HARMONY: Relaxation Therapy Does Not Lower BP in Mild Hypertension

Marlene Busko

November 05, 2012

TORONTO — For patients with mild hypertension who want to avoid taking pills and prefer to try to lower their blood pressure by doing yoga and meditating, results from the Hypertension Analysis of Stress Reduction Using Meditation and Yoga (HARMONY) trial are discouraging [1].

Even the researchers admit they were disappointed with the study findings. Among study participants with stage 1 hypertension, those who followed an intensive, 10-week mindfulness-based stress-reduction (MBSR) program did not attain better blood-pressure control.

Although previous studies showed that different types of stress-reduction techniques may lower blood pressure, those studies included patients who were also taking antihypertensives.
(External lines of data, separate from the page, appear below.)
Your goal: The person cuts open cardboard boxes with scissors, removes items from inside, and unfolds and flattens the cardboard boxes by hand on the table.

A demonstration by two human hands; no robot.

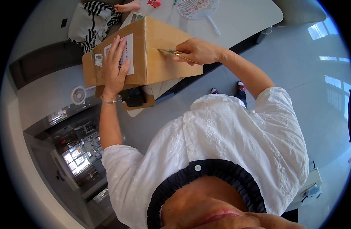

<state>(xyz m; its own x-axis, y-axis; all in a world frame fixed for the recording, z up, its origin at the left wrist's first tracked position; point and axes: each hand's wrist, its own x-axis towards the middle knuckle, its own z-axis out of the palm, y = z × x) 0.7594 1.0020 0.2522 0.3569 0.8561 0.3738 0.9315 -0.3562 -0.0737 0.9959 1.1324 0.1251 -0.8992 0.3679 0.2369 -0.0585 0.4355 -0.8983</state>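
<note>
A white shirt (229, 137) fills lower centre. Above, the left hand (116, 72) lies flat on a carton (160, 34); the right hand (200, 50) grips a pointed tool (167, 50).

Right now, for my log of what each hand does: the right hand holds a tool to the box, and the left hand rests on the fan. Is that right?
Not quite: the left hand rests on the box, not on the fan, as the head view shows. The right hand does hold a tool to the box.
</note>
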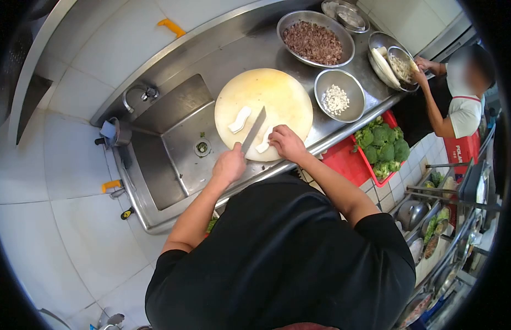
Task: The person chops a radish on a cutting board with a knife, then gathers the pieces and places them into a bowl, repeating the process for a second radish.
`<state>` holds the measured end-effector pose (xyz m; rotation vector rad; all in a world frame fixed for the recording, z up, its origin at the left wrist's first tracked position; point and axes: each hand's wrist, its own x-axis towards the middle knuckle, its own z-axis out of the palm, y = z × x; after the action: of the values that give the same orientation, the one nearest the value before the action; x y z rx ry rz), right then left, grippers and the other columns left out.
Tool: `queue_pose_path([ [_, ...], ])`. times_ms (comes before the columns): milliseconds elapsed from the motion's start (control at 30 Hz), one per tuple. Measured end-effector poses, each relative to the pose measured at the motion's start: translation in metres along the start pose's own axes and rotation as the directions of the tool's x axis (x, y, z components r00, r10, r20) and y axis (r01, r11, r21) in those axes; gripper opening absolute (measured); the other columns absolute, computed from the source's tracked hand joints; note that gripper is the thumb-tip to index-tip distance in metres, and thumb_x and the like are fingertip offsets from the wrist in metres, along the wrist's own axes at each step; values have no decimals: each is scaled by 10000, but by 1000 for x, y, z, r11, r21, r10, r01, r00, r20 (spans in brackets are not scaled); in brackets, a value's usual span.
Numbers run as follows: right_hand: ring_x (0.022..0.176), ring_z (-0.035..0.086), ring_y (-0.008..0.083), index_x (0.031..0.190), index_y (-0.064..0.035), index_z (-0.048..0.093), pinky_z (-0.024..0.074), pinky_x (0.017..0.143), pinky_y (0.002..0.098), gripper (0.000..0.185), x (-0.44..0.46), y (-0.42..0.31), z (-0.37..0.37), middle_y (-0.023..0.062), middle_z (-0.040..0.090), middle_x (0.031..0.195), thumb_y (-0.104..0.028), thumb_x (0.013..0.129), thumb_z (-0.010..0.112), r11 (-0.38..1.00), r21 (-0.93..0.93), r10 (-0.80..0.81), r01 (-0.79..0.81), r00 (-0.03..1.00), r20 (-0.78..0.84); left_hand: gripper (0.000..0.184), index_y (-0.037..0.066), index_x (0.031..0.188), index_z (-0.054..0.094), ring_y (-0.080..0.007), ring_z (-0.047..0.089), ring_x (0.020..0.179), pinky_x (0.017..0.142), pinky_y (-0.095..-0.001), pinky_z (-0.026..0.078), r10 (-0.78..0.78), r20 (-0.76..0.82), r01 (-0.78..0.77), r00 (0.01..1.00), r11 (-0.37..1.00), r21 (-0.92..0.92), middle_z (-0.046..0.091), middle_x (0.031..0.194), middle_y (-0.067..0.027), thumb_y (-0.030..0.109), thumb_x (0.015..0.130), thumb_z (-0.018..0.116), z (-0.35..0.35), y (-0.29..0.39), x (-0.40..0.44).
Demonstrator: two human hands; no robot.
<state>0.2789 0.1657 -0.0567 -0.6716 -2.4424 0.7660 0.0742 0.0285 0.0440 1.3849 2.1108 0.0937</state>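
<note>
On the round cutting board (288, 88) lie pale white food pieces whose kind I cannot make out. My left hand (229, 165) is closed round the handle of a kitchen knife (254, 131), its blade slanting up and away over the board. My right hand (287, 143) has its fingers bent down onto one white piece (263, 144), just right of the blade. Left of the knife lies another white piece (240, 120), longer and untouched. Beside the board a steel bowl (356, 104) holds small white diced bits (335, 100).
A sink (173, 137) with a tap (140, 94) is at left. Behind stands a bowl of chopped brownish-red food (313, 43). A co-worker (459, 99) handles food over bowls (384, 38) at right. Below the counter edge, a red crate (368, 159) holds broccoli (383, 142).
</note>
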Motion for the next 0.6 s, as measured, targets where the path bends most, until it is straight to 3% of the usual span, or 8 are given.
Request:
queue_pose_path([
  [267, 1077, 606, 301, 999, -66, 706, 510, 967, 388, 146, 6, -4, 6, 98, 636, 1057, -150, 879, 714, 995, -98, -30, 27, 999, -25, 238, 4, 1163, 512, -523, 682, 860, 784, -632, 514, 85, 12, -85, 996, 996, 18, 691, 873, -321, 206, 1038, 507, 14, 12, -18],
  [467, 1065, 611, 286, 1002, -80, 707, 512, 959, 384, 142, 5, -1, 4, 79, 645, 1022, -143, 875, 712, 997, -64, -39, 36, 998, -46, 251, 0, 1168, 507, -518, 683, 849, 773, -625, 517, 51, 82, -58, 995, 995, 84, 687, 871, -330, 205, 1025, 533, 20, 5, -7],
  [600, 1055, 613, 275, 964, -81, 703, 518, 940, 391, 106, 3, -3, 7, 65, 646, 1012, -132, 871, 707, 999, -34, 20, -23, 996, -84, 265, -4, 1187, 506, -524, 680, 851, 779, -626, 517, 119, 33, -121, 992, 992, 38, 688, 880, -337, 193, 1016, 548, 21, 12, 27],
])
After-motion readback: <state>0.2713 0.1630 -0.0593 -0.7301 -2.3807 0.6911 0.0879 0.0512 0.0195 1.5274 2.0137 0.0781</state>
This suggests that MBSR might be effective, but as an adjunct therapy.

"While it is disappointing that we didn't find a blood-pressure–lowering effect in the HARMONY trial of stage 1, unmedicated hypertensives, what these results do suggest is that maybe stress-reduction therapy should be tailored to subjects who are already being treated for their blood pressure," said Kimberly Blom (University of Toronto, ON), presenting the HARMONY results at a late-breaking-trial session here at the Canadian Cardiovascular Congress 2012.

The study was led by Dr Sheldon Tobe (Sunnybrook Health Sciences Centre, Toronto, ON).

Provincially Funded Stress-Reduction Therapy

The Ontario provincial government covers the cost of MBSR therapy to treat anxiety, depression, and chronic pain. Previous studies have suggested that blood pressure might be lowered by using cognitive behavioral therapy, transcendental meditation, or behavioral neurocardiac training.

As reported by heartwire , HARMONY was designed to test whether a group stress-reduction program could lower blood pressure in patients with stage 1, unmedicated hypertension.

The researchers recruited people who were 20 to 75 years old and lived in the Toronto area.

Of the 483 individuals who were screened, 382 were ineligible mainly because of recent use of antihypertensives. This left 101 study subjects--38 men and 63 women with an average age of 55 years.

At baseline, the subjects had an average daytime ambulatory blood pressure of >140/87 mm Hg and an average 24-hour ambulatory blood pressure of >135/82 mm Hg.

The participants were randomized to receive immediate stress-reduction therapy or to be on the waiting list for this therapy (control group).

They all received advice about making healthy lifestyle choices, as recommended by hypertension treatment guidelines.

The MBSR intervention, given by two trained therapists to groups of about 25 patients, consisted of:

  • An introductory class.

  • Eight weekly mindfulness sessions of two-and-a-half hours--where participants learned how to do yoga and meditate.

  • A full-day retreat.

  • 45 minutes of daily homework (meditation practice).

"What you can see is that this was a fairly substantial commitment," Blom said. "The idea behind MBSR is to teach subjects ways of incorporating mindfulness and stress-reduction therapies into their everyday activities," she noted.

The primary outcome was the change in the mean daytime and 24-hour blood-pressure measurement from baseline to 12 weeks in the treatment group vs the control group. Secondary outcomes included blood-pressure results at 24 weeks.

The study had an 81% power to detect a difference of 6 mm Hg, with 37 participants in each group.

The researchers did not find any significant differences between the treatment and the control group for any ambulatory blood-pressure parameters at 12 or 24 weeks, Blom reported.

The team is conducting a follow-up study to determine whether an MBSR program would improve blood-pressure control when it is combined with medication and whether this would improve adherence to medication.

"Wake-Up Call": Stress Reduction Alone "Doesn't Cut It"

"For that Canadian [or American] who is in a bit of denial as to whether to swallow pills or not--and there's a large group--it's a wake-up call," comoderator Dr John Mancini (St Paul's Hospital, Vancouver, BC) commented to heartwire .

He noted that in this study of patients with mild hypertension, all of the other traditional devices--advice to stop smoking, follow a healthy diet, and exercise--were at play. "Even when we add this sophisticated, nonmedicinal approach, it didn't really cut it," he said. MBSR therapy "might be an adjunct, but it should not be viewed as a primary intervention."

The research was supported by the Heart and Stroke Foundation of Ontario.